» **Exercise description**
Every entry must reappear in your answer exactly as written, though its pictures must not.

(Source data)
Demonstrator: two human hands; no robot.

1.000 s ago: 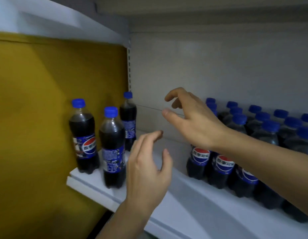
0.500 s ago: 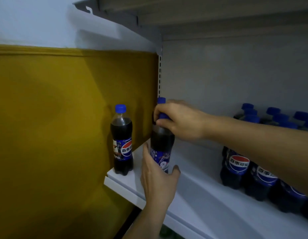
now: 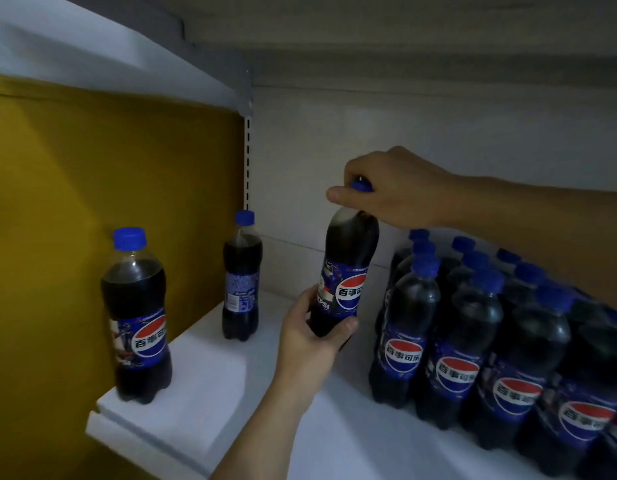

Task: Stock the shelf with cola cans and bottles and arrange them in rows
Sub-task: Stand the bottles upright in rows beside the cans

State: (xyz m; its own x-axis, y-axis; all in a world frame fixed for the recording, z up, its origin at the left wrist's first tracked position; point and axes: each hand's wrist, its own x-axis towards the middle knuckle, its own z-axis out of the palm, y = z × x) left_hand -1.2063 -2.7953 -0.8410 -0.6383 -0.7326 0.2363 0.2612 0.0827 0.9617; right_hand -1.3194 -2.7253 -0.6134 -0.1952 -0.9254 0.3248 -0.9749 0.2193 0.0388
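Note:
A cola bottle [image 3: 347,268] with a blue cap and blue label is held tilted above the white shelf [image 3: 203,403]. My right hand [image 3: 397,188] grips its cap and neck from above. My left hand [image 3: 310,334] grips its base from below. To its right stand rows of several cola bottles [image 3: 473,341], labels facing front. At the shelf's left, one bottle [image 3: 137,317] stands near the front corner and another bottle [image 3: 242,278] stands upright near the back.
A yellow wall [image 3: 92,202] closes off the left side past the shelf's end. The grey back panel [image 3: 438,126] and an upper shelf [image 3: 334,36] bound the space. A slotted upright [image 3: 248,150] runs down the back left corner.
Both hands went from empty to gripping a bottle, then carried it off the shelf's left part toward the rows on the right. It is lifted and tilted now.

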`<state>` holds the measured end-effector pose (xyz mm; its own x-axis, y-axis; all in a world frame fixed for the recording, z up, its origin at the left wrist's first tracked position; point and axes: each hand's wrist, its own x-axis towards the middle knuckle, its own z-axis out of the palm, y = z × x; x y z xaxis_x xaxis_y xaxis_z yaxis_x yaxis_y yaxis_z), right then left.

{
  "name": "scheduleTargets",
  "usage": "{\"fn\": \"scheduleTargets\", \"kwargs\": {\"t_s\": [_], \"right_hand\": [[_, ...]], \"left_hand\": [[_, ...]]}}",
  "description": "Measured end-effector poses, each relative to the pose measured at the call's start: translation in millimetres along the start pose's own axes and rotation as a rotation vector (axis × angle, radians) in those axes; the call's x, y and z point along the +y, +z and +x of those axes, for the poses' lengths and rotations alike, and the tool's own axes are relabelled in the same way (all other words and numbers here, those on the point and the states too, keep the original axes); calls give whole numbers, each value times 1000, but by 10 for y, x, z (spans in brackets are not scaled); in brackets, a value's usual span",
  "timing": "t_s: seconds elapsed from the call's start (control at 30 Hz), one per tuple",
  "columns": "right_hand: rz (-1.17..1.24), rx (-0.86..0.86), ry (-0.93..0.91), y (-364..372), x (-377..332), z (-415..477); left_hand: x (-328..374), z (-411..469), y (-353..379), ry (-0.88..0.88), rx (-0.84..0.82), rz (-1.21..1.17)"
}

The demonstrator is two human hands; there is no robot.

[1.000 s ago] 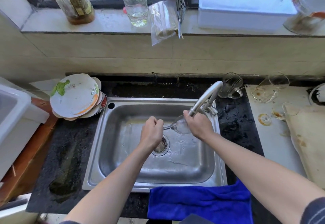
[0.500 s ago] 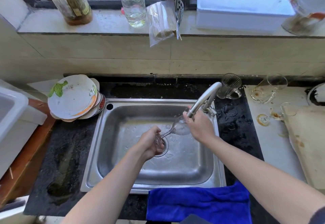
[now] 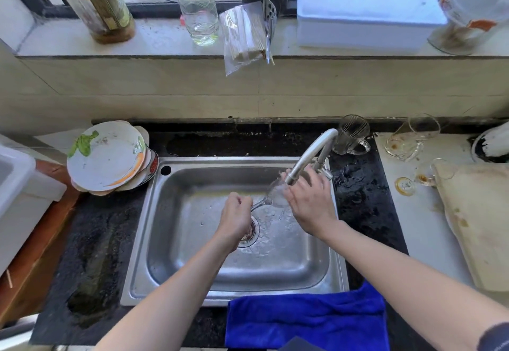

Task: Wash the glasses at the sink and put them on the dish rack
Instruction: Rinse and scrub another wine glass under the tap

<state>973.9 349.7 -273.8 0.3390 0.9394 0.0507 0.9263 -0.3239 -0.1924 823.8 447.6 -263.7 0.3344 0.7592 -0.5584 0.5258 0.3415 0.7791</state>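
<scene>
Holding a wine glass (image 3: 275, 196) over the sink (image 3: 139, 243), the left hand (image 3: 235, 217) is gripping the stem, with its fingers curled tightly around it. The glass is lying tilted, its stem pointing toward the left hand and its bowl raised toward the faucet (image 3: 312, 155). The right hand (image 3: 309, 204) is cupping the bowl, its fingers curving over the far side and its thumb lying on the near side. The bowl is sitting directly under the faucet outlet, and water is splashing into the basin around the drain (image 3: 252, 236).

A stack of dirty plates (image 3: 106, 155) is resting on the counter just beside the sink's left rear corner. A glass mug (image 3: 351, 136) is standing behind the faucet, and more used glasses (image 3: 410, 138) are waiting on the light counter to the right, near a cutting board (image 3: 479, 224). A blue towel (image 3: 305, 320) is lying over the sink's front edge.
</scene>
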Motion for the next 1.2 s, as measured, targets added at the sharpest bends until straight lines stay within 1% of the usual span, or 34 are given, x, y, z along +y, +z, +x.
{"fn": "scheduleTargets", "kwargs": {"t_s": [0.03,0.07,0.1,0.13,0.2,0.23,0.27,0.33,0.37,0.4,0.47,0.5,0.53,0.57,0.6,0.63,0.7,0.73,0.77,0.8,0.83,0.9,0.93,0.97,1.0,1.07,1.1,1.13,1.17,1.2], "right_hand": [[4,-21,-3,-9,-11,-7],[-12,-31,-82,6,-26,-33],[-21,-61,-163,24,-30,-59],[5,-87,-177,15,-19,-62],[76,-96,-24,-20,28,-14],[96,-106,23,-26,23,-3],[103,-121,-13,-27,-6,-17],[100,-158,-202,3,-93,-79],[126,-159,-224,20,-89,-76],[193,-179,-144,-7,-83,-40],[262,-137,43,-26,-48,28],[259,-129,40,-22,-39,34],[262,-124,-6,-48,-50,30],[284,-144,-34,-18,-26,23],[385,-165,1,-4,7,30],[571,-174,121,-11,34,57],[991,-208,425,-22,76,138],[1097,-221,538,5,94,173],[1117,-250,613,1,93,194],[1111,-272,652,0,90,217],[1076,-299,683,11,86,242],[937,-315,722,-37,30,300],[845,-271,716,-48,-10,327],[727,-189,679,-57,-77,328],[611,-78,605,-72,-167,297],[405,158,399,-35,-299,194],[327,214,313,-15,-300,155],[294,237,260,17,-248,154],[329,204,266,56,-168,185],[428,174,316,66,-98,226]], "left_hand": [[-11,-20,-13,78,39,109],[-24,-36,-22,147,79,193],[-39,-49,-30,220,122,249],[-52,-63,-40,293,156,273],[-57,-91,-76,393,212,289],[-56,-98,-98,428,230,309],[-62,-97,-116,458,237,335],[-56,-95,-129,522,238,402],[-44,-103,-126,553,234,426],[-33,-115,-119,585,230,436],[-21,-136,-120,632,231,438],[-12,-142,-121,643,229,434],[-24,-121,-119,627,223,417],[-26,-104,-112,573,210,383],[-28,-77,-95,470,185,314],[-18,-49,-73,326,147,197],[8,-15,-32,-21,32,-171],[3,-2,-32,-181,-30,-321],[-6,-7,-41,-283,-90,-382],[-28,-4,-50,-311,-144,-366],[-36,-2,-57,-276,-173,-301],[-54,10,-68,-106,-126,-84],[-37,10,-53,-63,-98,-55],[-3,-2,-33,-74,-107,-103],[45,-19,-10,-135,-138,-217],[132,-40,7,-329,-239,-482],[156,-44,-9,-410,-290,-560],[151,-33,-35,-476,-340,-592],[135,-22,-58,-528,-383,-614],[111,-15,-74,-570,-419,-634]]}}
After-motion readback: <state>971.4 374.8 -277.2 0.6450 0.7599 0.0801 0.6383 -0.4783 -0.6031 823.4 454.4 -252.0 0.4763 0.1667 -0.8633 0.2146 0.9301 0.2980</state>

» **Expected answer**
Demonstrator: two human hands; no robot.

1.000 s ago: 
0.500 s ago: 
now: 

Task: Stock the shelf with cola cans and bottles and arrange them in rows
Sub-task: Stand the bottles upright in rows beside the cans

State: (xyz m; its own x-axis, y-axis; all in a world frame fixed for the recording, z up, its origin at the left wrist's first tracked position; point and axes: each hand's wrist, its own x-axis towards the middle knuckle, its own z-axis out of the palm, y = z × x) left_hand -1.2063 -2.7953 -0.8410 -0.6383 -0.7326 0.2363 0.2612 0.0827 0.9617; right_hand -1.3194 -2.7253 -0.6134 -0.1952 -0.9254 0.3248 -0.9749 0.2193 0.0388
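Note:
A cola bottle [image 3: 347,268] with a blue cap and blue label is held tilted above the white shelf [image 3: 203,403]. My right hand [image 3: 397,188] grips its cap and neck from above. My left hand [image 3: 310,334] grips its base from below. To its right stand rows of several cola bottles [image 3: 473,341], labels facing front. At the shelf's left, one bottle [image 3: 137,317] stands near the front corner and another bottle [image 3: 242,278] stands upright near the back.
A yellow wall [image 3: 92,202] closes off the left side past the shelf's end. The grey back panel [image 3: 438,126] and an upper shelf [image 3: 334,36] bound the space. A slotted upright [image 3: 248,150] runs down the back left corner.
Both hands went from empty to gripping a bottle, then carried it off the shelf's left part toward the rows on the right. It is lifted and tilted now.
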
`<state>` holds the measured end-effector pose (xyz mm; its own x-axis, y-axis; all in a world frame fixed for the recording, z up, its origin at the left wrist's first tracked position; point and axes: each hand's wrist, its own x-axis towards the middle knuckle, its own z-axis out of the palm, y = z × x; x y z xaxis_x xaxis_y xaxis_z yaxis_x yaxis_y yaxis_z), right then left.

{
  "name": "scheduleTargets",
  "usage": "{\"fn\": \"scheduleTargets\", \"kwargs\": {\"t_s\": [_], \"right_hand\": [[_, ...]], \"left_hand\": [[_, ...]]}}",
  "description": "Measured end-effector poses, each relative to the pose measured at the call's start: translation in millimetres along the start pose's own axes and rotation as a rotation vector (axis × angle, radians) in those axes; the call's x, y and z point along the +y, +z and +x of those axes, for the poses' lengths and rotations alike, and the tool's own axes are relabelled in the same way (all other words and numbers here, those on the point and the states too, keep the original axes); calls give whole numbers, each value times 1000, but by 10 for y, x, z (spans in brackets are not scaled); in brackets, a value's usual span",
  "timing": "t_s: seconds elapsed from the call's start (control at 30 Hz), one per tuple",
  "columns": "right_hand: rz (-1.17..1.24), rx (-0.86..0.86), ry (-0.93..0.91), y (-364..372), x (-377..332), z (-415..477); left_hand: x (-328..374), z (-411..469), y (-353..379), ry (-0.88..0.88), rx (-0.84..0.82), rz (-1.21..1.17)"
}

The demonstrator is two human hands; there is no robot.

[1.000 s ago] 
[0.500 s ago] 
[now] 

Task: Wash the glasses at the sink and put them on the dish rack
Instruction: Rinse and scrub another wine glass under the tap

<state>973.9 349.7 -273.8 0.3390 0.9394 0.0507 0.9263 -0.3239 -0.1924 823.8 447.6 -263.7 0.3344 0.7592 -0.5584 0.5258 0.3415 0.7791</state>
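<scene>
Holding a wine glass (image 3: 275, 196) over the sink (image 3: 139, 243), the left hand (image 3: 235, 217) is gripping the stem, with its fingers curled tightly around it. The glass is lying tilted, its stem pointing toward the left hand and its bowl raised toward the faucet (image 3: 312, 155). The right hand (image 3: 309, 204) is cupping the bowl, its fingers curving over the far side and its thumb lying on the near side. The bowl is sitting directly under the faucet outlet, and water is splashing into the basin around the drain (image 3: 252, 236).

A stack of dirty plates (image 3: 106, 155) is resting on the counter just beside the sink's left rear corner. A glass mug (image 3: 351, 136) is standing behind the faucet, and more used glasses (image 3: 410, 138) are waiting on the light counter to the right, near a cutting board (image 3: 479, 224). A blue towel (image 3: 305, 320) is lying over the sink's front edge.
</scene>
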Motion for the next 1.2 s, as measured, targets added at the sharpest bends until straight lines stay within 1% of the usual span, or 34 are given, x, y, z along +y, +z, +x.
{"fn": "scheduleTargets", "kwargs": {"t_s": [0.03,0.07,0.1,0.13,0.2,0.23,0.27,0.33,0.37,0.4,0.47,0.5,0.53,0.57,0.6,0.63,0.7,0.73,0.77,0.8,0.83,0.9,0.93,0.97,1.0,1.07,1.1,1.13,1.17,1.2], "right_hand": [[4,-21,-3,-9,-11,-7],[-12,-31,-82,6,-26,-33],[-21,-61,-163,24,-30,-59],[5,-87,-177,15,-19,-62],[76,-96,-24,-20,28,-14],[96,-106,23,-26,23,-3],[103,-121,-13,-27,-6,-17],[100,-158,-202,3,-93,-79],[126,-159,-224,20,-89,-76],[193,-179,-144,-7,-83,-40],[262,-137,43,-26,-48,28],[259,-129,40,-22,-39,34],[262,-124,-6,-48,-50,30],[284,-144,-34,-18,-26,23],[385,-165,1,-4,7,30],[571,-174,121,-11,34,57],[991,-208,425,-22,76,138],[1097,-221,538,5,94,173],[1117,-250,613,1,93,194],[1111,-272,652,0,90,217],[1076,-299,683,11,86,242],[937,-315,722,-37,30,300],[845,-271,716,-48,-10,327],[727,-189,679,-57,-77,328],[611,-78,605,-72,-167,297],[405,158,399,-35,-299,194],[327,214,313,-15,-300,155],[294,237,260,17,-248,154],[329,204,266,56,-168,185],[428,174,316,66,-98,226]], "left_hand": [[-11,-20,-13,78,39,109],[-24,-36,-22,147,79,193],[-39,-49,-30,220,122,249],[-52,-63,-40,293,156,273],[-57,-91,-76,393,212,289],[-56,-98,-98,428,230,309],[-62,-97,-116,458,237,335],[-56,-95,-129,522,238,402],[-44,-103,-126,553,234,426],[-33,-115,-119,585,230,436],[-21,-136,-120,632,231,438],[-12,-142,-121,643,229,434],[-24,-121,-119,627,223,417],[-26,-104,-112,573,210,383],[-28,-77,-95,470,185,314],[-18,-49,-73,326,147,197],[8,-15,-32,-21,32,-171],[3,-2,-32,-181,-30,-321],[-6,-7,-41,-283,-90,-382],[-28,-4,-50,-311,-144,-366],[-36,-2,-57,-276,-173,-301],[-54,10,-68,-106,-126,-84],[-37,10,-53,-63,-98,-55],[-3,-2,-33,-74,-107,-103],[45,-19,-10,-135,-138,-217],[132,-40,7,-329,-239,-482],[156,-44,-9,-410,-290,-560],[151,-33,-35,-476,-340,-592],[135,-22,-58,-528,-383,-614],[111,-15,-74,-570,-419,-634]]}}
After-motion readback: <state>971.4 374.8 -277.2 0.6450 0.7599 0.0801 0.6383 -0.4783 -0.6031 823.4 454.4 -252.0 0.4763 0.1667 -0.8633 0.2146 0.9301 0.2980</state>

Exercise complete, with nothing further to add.